U.S. economy is experiencing ‘death by a thousand cuts’, Deutsche Bank has said

America’s ballooning national debt—now topping $36.2 trillion—is increasingly drawing alarm from economists and credit rating agencies like Moody’s, which recently downgraded the U.S. credit outlook over concerns that economic growth won’t keep pace with mounting debt and interest obligations.

Experts have long criticized federal efforts to rein in the debt as inadequate and poorly timed. But the consequences of years of unchecked borrowing are now becoming harder to ignore, as once-steady confidence in the U.S. government’s fiscal trajectory begins to waver.

The fear is that as debt levels rise and interest payments eat up more of the federal budget, the economy won’t grow fast enough to offset the costs—threatening the long-term sustainability of U.S. finances.

Those concerns were underscored by Moody’s recent move to cut the nation’s credit rating from Aaa to Aa1. While the agency acknowledged the U.S.’s considerable economic and financial strengths, it warned that “these no longer fully offset the deterioration in fiscal metrics.”

The downgrade added to a growing stream of fiscal red flags—even as Treasury Secretary Scott Bessent downplayed the significance of Moody’s decision, insisting that markets should remain confident in the U.S. economy.

Still, some analysts are sounding the alarm. “Yesterday felt like we were somewhere along the line of a ‘death by a thousand cuts’ regarding the U.S. fiscal situation,” Deutsche Bank’s Jim Reid wrote in a note shared with Fortune. “Hard to know exactly where we are in that thousand, but we’re likely closer to the end than the beginning—even if markets brushed off the downgrade by day’s end. The loss of the last U.S. triple-A rating doesn’t cause an immediate shock, but it adds to the slow drip of troubling fiscal developments wearing down the dam of debt sustainability.”
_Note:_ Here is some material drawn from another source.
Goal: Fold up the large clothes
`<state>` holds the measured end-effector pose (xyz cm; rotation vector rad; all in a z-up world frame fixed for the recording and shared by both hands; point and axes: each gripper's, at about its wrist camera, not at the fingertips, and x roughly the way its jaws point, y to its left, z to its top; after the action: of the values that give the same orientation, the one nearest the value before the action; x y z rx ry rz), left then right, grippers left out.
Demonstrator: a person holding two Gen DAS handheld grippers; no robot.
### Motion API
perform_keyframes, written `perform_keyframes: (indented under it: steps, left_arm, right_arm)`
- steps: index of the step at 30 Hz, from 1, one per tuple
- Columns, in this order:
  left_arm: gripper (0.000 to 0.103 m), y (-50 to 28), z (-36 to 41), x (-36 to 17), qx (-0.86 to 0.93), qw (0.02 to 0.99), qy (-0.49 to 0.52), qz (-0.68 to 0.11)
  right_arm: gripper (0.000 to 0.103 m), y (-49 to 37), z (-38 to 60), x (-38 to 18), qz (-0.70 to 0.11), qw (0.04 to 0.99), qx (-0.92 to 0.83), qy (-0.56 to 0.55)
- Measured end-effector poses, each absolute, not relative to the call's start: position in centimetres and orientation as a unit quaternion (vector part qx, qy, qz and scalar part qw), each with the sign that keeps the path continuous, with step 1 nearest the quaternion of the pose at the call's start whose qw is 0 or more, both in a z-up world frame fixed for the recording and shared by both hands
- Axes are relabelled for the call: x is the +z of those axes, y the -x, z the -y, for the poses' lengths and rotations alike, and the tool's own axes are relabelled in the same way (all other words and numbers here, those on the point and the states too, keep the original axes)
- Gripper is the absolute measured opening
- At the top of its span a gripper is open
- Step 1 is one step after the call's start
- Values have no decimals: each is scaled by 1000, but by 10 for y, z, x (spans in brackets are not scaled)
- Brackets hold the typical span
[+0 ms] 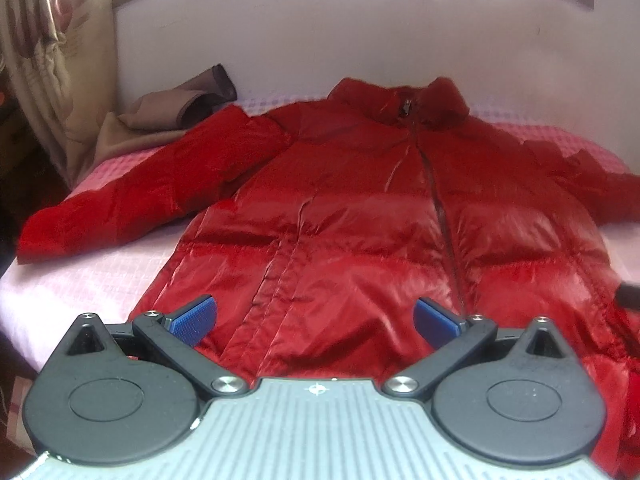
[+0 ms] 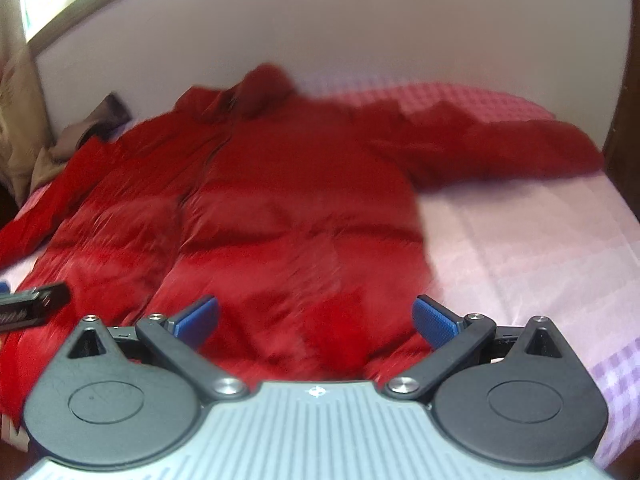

Former President Trump and his administration aren’t ignoring the debt question. Trump has floated the idea of funding debt reduction through proceeds from his proposed ‘gold card’ visa program, while the Department of Government Efficiency (DOGE) continues to emphasize cost-cutting and streamlining.

Still, Trump’s broader platform strikes a delicate—and potentially contradictory—balance: promising to slash government spending while also cutting taxes, thereby reducing the very revenue needed to address the deficit.

His team is pushing Congress to pass what he’s calling a “big, beautiful bill” of tax cuts. Among the proposals are extensions to the 2017 tax cuts, set to expire at the end of 2025, as well as new provisions to eliminate taxes on tips and overtime pay.